I cant wait, this is really one of the things that is nearest and dearest to my heart, cant wait to see everyone there.


----------



## Hotrod (Oct 11, 2006)

I have a boat, anyone want to split, ride, etc PM me and will set it up. Would like to meet some of you guys.


----------



## KMaryP (Jun 28, 2004)

Team Sponge said:


> Yes, that gate operator was plenty mad at you. I thought he was gonna come down from his booth and whack you good.


Don't feel bad. If it's the one I'm thinking of, he yells at everybody. He yells at us coming and going and even yells at us again for things we did the day or week before. You know you've really pizzed him off when he locks you in just to yell at you. 

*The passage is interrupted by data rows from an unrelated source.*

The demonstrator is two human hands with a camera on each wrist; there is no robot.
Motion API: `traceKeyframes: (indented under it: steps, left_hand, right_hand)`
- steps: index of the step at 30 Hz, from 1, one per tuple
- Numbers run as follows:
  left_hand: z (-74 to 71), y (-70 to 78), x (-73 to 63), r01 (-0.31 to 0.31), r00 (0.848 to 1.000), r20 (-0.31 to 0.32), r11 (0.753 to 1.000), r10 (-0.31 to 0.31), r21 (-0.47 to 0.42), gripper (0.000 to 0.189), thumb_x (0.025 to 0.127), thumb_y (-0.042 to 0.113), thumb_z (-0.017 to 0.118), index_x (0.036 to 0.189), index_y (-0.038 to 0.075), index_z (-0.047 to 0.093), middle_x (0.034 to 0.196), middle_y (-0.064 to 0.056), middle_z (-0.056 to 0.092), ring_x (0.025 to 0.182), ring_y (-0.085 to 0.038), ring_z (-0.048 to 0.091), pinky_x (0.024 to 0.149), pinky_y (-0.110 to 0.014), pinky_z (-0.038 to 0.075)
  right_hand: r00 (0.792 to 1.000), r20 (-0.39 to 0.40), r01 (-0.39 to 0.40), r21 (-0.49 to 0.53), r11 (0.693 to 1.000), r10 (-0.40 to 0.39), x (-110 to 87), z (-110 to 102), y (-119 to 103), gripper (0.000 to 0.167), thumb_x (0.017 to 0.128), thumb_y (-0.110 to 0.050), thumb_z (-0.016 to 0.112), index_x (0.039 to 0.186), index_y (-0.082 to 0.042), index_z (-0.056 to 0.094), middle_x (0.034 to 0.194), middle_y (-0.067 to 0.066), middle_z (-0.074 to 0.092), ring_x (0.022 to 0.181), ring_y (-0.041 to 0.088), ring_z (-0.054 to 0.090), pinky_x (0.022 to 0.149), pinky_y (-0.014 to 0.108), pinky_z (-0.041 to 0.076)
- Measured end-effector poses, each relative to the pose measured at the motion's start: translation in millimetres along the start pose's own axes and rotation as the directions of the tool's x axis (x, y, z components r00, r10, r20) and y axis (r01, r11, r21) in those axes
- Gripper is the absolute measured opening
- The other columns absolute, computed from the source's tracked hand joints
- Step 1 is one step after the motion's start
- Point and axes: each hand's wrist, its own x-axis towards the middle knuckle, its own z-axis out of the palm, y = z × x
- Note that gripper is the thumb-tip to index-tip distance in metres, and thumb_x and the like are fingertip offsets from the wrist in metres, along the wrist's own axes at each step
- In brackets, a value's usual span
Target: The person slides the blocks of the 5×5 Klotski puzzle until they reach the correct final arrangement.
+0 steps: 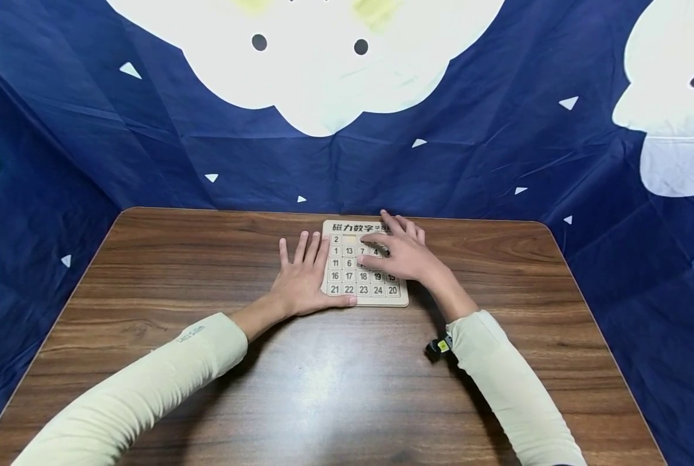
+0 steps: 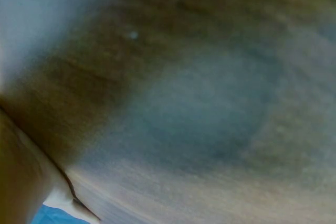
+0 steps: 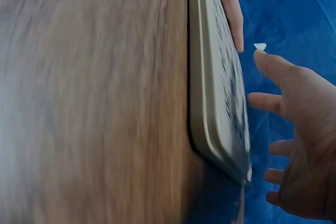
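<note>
A pale number-slide board (image 1: 376, 302) lies flat near the table's back edge, its numbered tiles (image 1: 363, 276) in rows. One yellowish gap shows in the top row, right of the 2. My left hand (image 1: 300, 285) is spread along the board's left side, its thumb reaching along the front edge. Over the upper right tiles hovers my right hand (image 1: 407, 255), thumb and index finger pointing left and covering several numbers. In the right wrist view a space shows between the right hand (image 3: 310, 135) and the board's face (image 3: 231, 87).
The brown wood-grain table (image 1: 317, 388) stretches in front and to both sides. A blue curtain (image 1: 218, 155) with white shapes hangs right behind the table. A small black device (image 1: 438, 348) sits at the right sleeve's cuff. The left wrist view is mostly blurred tabletop (image 2: 84, 77).
</note>
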Motion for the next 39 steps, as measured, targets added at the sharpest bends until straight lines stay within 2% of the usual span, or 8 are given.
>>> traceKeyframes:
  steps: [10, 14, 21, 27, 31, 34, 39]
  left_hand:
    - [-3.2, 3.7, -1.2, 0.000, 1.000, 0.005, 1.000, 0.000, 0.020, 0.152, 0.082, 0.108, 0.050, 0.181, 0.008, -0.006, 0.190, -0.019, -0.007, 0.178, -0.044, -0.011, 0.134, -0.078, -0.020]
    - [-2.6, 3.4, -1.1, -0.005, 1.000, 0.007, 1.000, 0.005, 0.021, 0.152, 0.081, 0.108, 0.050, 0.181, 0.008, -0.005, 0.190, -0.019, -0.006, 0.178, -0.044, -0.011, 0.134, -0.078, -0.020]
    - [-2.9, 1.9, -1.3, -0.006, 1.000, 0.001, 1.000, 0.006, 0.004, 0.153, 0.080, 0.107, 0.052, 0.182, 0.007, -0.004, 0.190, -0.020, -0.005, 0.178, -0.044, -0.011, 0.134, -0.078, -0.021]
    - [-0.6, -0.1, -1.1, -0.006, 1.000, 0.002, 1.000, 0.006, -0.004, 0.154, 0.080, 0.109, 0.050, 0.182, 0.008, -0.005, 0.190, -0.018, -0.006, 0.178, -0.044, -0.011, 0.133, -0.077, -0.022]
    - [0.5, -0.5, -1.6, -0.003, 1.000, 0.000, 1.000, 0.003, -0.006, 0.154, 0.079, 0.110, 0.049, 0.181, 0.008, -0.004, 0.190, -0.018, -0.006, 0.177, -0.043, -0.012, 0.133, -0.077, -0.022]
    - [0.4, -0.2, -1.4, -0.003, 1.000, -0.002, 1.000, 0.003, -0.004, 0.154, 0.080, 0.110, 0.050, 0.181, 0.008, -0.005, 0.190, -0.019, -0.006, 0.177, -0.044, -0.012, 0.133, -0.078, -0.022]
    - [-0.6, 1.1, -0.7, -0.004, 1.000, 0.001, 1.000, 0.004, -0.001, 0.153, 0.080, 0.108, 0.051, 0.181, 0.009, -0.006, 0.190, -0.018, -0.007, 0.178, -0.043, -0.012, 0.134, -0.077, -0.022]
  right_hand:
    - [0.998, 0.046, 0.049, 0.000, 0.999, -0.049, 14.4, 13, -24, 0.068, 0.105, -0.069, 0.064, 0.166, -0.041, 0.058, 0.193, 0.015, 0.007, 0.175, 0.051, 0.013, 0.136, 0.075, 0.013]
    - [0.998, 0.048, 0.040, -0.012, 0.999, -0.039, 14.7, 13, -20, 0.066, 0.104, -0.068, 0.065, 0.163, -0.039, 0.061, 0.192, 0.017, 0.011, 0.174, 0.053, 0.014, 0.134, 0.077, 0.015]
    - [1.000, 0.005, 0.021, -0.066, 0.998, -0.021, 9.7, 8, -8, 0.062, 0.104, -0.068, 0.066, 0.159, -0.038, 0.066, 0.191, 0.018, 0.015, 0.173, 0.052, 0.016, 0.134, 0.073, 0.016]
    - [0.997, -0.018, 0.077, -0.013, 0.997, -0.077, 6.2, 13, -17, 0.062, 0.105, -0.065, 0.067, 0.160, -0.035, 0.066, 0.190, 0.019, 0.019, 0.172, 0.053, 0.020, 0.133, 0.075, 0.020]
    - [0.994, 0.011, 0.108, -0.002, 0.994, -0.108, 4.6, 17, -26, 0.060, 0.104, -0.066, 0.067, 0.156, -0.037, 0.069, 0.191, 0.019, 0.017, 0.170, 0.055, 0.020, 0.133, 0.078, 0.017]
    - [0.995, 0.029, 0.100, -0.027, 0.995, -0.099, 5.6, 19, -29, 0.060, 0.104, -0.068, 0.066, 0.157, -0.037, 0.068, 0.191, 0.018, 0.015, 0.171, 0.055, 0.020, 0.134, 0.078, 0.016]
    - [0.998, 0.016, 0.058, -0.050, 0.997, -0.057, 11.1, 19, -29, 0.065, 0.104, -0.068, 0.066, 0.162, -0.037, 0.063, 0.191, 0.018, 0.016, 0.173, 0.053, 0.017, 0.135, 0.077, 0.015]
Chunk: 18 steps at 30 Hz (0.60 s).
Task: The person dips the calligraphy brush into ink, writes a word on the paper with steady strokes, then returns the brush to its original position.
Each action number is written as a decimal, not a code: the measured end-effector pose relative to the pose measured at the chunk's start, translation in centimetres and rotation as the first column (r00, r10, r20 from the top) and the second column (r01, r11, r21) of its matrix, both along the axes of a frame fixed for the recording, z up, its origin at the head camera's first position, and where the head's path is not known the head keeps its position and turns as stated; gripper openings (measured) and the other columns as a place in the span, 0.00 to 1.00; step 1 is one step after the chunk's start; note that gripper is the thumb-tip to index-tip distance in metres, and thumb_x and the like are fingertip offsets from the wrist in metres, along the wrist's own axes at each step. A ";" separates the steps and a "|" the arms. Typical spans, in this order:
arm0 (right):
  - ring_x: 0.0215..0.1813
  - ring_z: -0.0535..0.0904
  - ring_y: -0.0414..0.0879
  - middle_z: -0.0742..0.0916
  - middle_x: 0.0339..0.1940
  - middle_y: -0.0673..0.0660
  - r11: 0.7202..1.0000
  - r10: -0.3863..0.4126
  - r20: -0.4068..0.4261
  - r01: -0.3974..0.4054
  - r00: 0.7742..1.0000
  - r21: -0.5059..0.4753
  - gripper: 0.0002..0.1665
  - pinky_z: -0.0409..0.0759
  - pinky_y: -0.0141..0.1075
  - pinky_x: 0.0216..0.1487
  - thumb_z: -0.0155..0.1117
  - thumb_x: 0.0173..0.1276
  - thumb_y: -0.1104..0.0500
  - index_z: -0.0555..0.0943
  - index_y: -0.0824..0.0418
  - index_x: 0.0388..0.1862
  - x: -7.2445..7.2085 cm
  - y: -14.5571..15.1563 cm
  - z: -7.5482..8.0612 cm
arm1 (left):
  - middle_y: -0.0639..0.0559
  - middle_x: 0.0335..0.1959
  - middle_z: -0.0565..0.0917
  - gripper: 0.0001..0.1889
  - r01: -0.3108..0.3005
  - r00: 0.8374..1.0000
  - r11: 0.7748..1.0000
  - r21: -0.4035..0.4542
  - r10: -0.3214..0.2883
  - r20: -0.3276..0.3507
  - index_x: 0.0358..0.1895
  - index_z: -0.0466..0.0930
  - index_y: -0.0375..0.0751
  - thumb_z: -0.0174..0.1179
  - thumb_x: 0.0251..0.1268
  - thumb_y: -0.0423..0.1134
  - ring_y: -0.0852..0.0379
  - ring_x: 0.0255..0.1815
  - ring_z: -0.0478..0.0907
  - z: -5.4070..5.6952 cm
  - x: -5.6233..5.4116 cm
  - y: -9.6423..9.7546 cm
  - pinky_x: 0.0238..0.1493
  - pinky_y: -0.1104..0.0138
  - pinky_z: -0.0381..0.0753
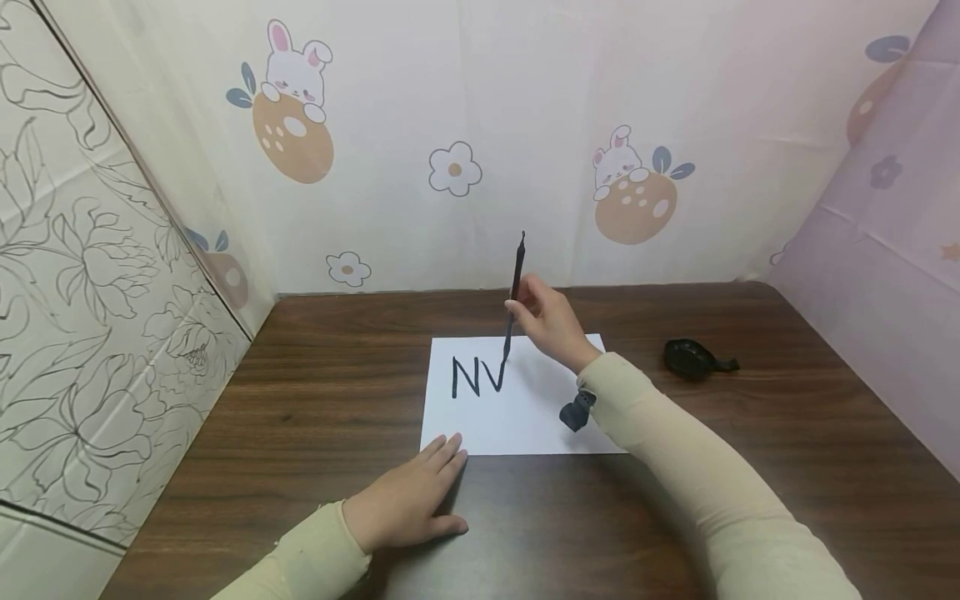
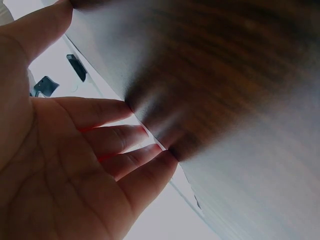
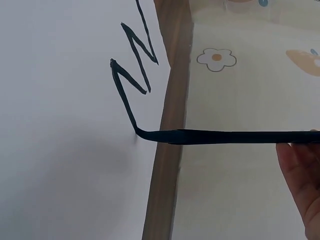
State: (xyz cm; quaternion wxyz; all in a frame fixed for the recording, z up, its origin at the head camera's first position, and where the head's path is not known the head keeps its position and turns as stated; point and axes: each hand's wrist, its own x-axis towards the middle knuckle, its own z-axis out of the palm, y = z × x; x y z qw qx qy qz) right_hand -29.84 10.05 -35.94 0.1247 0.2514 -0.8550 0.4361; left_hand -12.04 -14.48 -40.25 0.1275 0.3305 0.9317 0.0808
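Note:
My right hand (image 1: 551, 321) pinches a dark writing brush (image 1: 517, 271) near the middle of its handle. The brush stands nearly upright over the white paper (image 1: 555, 417). In the right wrist view the bent tip of the brush (image 3: 225, 136) touches the paper at the end of a black stroke. An N and a V-shaped mark (image 1: 495, 377) are drawn on the sheet's left half. My left hand (image 1: 412, 496) lies with straight fingers, their tips on the paper's lower left edge. The left wrist view shows its palm (image 2: 60, 175) and the fingers reaching the tabletop.
A black ink dish (image 1: 690, 358) with a short handle stands on the wooden table (image 1: 315, 400), right of the paper. A patterned cloth (image 1: 465, 83) hangs behind the table. A flower-printed panel (image 1: 90, 333) rises at the left, and a purple sheet (image 1: 885, 233) at the right.

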 end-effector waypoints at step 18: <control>0.43 0.83 0.50 0.83 0.41 0.59 0.996 -0.073 -0.005 0.072 0.997 -0.051 0.10 0.85 0.44 0.44 0.59 0.73 0.60 0.73 0.63 0.47 0.2 0.7 0.8 | 0.39 0.77 0.59 0.44 -0.001 1.000 1.000 -0.003 0.001 -0.001 0.73 0.61 0.34 0.61 0.62 0.60 0.42 0.78 0.56 0.1 0.0 0.1 0.73 0.52 0.65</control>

We plan to take part in the toy run this year, but we'll be running out of Matagorda. We'll even let y'all go ahead of us through the locks so we don't hold up the whole caravan!


----------



## Slightly Dangerous (May 21, 2004)

That's great KmaryP. Any chance we could get you to pass around some flyers and workj up interest in the Matagorda area? Last year we met some of the local guides when we stopped at the harbor there and they were all interested in going this year.
Jerry


----------



## KMaryP (Jun 28, 2004)

No problem, Jerry. I'll print some flyers and drop them off at some of the local businesses.


----------



## rambunctious (May 30, 2004)

*Flyers*

I'll print up some and get them out in Conroe and Willis.
Terry


----------



## Slightly Dangerous (May 21, 2004)

Thanks to both of you. We really need to move quickly to get the most donations we can for this year. Also, if you know of any boat clubs please let them know. We would like to increase the number of boats for this year as the trip will be televised. We are also looking for someone who can get the word out in Victoria, Lake Jackson and Bay City. If there is anyone here who lives in Victoria we would appreciate it if you could do a brief talk about the event on their local TV station. We will arrange all the details.


----------



## myprozac (Feb 7, 2006)

Im seriosly thinking of making the trip this year. How many days do most people stay down for?
Jeff


----------



## myprozac (Feb 7, 2006)

Just checked my school calander and ATM Galveston had finals December 7, 10-12 Friday, Monday-Wednesday. Fall semester final examinations for all students.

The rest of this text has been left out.